Musicians, friends and strangers always filter in and out of their shop. The day that Muni waltzed in for a metronome and asked to watch Jan restore a violin was one that Jan will never forget.
“I just couldn’t get rid of him,” Jan joked.
Jan eventually consented to letting him become an apprentice, and Muni began by cleaning up the shop.
“It was very grunt-work-type stuff,” Muni said. “I loved it.”
Once he started restoring and repairing instruments, Muni said he would learn through watching the Van Rooyens work. He called it “osmosis.”
“By watching, you pick up a lot,” he said.
After the interview in the dining room, Muni went back to the workshop to examine a dark-brown cello lying on top of a table and took out what looked like a pair of curved pliers.

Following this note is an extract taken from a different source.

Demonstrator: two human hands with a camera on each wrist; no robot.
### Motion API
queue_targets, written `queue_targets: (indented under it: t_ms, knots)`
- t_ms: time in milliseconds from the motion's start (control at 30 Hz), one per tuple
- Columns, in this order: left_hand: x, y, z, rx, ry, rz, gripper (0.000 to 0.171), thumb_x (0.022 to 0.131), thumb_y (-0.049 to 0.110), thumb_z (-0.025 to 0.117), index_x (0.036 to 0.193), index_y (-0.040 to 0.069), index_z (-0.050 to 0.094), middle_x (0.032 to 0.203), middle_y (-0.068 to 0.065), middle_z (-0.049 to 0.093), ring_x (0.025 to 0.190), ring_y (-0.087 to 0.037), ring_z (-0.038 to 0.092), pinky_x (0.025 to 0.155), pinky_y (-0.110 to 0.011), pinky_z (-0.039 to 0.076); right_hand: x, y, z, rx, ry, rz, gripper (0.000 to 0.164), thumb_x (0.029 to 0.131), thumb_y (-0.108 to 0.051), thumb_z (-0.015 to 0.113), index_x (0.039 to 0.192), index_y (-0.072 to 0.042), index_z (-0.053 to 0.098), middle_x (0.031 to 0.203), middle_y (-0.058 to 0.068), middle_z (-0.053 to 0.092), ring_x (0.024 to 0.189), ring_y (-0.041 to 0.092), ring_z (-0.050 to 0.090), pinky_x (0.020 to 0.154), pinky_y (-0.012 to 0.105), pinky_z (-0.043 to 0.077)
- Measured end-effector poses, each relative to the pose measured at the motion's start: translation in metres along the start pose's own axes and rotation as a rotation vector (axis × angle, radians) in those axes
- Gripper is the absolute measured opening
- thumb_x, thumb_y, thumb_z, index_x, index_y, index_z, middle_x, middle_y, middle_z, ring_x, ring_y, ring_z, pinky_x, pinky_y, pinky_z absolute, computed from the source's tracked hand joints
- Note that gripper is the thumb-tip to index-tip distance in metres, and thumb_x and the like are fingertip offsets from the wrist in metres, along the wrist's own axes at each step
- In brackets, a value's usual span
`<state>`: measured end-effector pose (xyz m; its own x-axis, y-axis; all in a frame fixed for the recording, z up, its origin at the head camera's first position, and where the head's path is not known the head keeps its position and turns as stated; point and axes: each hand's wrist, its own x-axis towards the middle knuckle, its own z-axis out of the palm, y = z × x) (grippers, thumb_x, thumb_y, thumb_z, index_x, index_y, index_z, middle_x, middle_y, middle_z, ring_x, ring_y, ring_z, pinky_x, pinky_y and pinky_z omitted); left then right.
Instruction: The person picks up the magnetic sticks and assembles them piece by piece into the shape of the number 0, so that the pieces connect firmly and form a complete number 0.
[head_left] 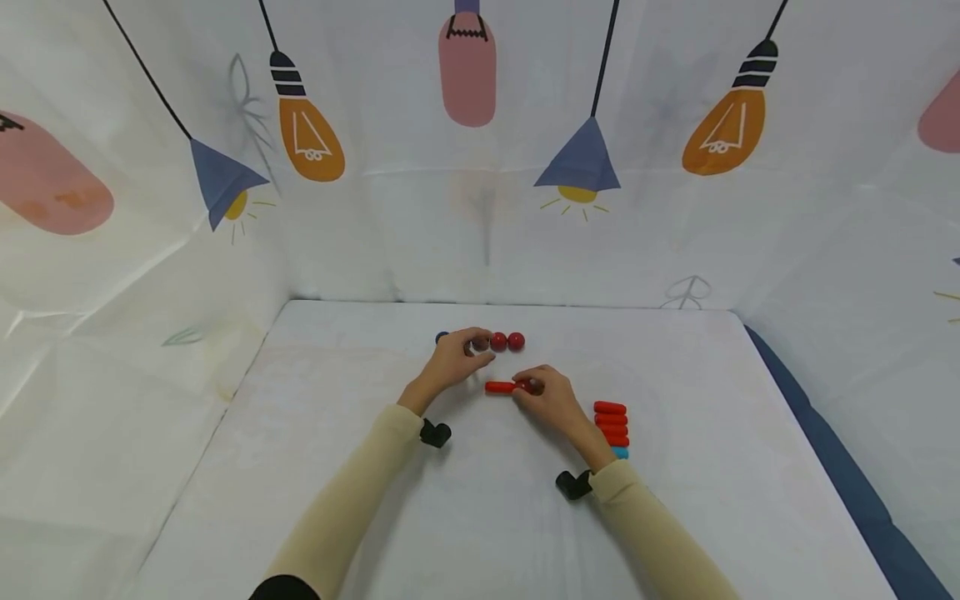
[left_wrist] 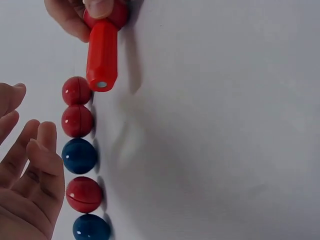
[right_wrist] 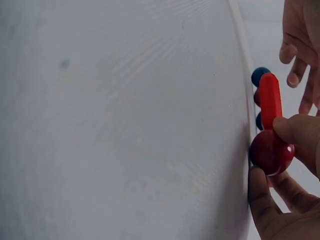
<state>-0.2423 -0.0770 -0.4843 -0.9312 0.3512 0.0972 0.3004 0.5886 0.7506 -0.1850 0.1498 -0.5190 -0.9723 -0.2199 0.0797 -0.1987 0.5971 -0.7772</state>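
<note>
My right hand (head_left: 557, 404) pinches a glossy red ball (right_wrist: 270, 150) between thumb and fingers. A red rod (left_wrist: 102, 57) with a small metallic disc in its end extends from that ball toward the left. Behind them, a row of red and blue balls lies in a line, with a blue ball (left_wrist: 80, 156) between red ones. My left hand (head_left: 454, 358) is beside this row, fingers relaxed and slightly bent, nothing between them. In the head view it hides the middle of the row, leaving two red balls (head_left: 507, 342) showing at the right end.
Several red rods (head_left: 611, 419) lie side by side right of my right forearm, with a blue rod (head_left: 620, 453) at their near end, partly covered by the wrist. The white table (head_left: 360, 367) ends at a lamp-patterned white sheet (head_left: 397, 225) behind and at the sides.
</note>
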Motion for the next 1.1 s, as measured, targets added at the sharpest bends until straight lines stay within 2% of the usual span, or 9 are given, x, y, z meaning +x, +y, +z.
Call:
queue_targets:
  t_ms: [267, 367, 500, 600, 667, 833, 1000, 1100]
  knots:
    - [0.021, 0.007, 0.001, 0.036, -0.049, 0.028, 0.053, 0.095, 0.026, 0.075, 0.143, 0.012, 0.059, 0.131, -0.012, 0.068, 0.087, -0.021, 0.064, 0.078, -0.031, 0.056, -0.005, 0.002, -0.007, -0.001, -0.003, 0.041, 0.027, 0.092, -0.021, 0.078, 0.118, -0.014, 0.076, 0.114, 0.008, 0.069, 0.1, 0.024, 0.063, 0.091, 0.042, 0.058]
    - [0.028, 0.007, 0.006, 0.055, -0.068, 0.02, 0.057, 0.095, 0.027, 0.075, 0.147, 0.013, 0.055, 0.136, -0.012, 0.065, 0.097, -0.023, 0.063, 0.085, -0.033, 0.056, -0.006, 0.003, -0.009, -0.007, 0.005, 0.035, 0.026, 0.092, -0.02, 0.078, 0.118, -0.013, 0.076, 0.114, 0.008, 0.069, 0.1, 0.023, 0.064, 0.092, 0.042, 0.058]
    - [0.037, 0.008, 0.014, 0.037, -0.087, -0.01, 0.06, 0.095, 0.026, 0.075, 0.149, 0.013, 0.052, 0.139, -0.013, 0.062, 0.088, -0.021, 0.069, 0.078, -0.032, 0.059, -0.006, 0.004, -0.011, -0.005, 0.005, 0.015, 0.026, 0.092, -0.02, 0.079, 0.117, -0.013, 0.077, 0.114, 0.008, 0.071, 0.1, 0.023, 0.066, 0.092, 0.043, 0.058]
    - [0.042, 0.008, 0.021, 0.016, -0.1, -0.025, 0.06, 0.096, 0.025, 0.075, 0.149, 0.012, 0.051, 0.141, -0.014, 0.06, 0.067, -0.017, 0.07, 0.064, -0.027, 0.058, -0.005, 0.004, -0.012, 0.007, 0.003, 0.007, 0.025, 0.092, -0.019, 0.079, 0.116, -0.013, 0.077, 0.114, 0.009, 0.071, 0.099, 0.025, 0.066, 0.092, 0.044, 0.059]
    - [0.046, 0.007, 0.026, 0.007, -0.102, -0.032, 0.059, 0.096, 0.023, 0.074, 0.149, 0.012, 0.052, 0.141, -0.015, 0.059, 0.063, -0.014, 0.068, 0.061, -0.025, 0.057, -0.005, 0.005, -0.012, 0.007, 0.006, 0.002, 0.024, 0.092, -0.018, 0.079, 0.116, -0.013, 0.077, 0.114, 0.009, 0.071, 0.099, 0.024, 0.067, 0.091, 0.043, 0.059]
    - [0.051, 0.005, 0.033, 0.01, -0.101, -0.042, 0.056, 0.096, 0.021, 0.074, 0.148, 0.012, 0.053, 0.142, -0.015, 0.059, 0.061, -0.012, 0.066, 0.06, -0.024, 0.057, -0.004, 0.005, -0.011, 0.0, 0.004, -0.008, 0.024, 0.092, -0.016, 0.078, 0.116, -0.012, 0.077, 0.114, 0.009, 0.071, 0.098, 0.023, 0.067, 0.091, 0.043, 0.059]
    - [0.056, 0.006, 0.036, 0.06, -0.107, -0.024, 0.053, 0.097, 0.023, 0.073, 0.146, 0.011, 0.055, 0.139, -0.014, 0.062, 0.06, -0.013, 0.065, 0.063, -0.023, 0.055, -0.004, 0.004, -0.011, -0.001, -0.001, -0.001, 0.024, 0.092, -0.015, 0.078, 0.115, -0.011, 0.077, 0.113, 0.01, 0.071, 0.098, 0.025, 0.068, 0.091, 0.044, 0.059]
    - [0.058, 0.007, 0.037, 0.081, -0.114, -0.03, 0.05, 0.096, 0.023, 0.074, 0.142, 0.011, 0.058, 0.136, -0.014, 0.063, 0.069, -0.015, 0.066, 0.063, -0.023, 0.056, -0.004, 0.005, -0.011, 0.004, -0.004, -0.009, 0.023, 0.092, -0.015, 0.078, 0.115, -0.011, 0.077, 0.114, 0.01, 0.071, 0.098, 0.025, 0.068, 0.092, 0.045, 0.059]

He stuck them inside the cello’s f-hole and began rooting around for the sound post inside. The post had to be set up in the ideal spot to achieve the clearest sound.
He is used to different clefs and a variety of tones. Muni knows how to play cello, violin and viola, and he first laid his hands on a string instrument when he was 9. His sister played, and he had found an old violin in the closet.
“It happened to be my size,” he recalled. “I practiced five, six hours a day. My mom had to tell me to go to bed and stop playing.”
“I told my mom this was what I was going to do for the rest of my life,” he said.
Across from his work station, violins hung like opaque sun-catchers against the big picture windows overlooking the flowering backyard. Another apprentice sat across from him, sanding a peg with unbroken concentration. University of Florida music education major Amelyse Arroyo’s first repair was her own violin. Her father had run it over in his car and broken it into about 20 pieces.
“It’s fully restored now and I play it in the (university) orchestra,” Arroyo said.
As her instrument-repair skills grow, she is currently learning how to make the bridge.
“If one angle is wrong, it can mess up everything,” she said.
She has been an apprentice since 2003, when she was a homeschooled student who decided to help the Van Rooyens in the shop.
“It’s learning something new about the instruments every time I work on one,” Arroyo said.
The Van Rooyens, Arroyo and Muni serve everyone from low-income families to multimillionaires. Muni particularly enjoys helping children with their instruments.
“You show them the violin, their face lights up. They’re shy when they come in,” he said.
Muni also always gets to hear about competitions, lessons and family stories from his clients.
“It’s still an inanimate object,” he explained. “It needs the people to give them life.”
As the manager of Gainesville Violins and owner of Gainesville Bow Works, a business that focuses solely on bow repair, Muni said his long-term goals are to eventually end up in the Winter Park area and sell more high-end instruments. However, Muni is continuing to serve the musical community he has come to know and love.
“We get to deal with the best people in the world,” he said.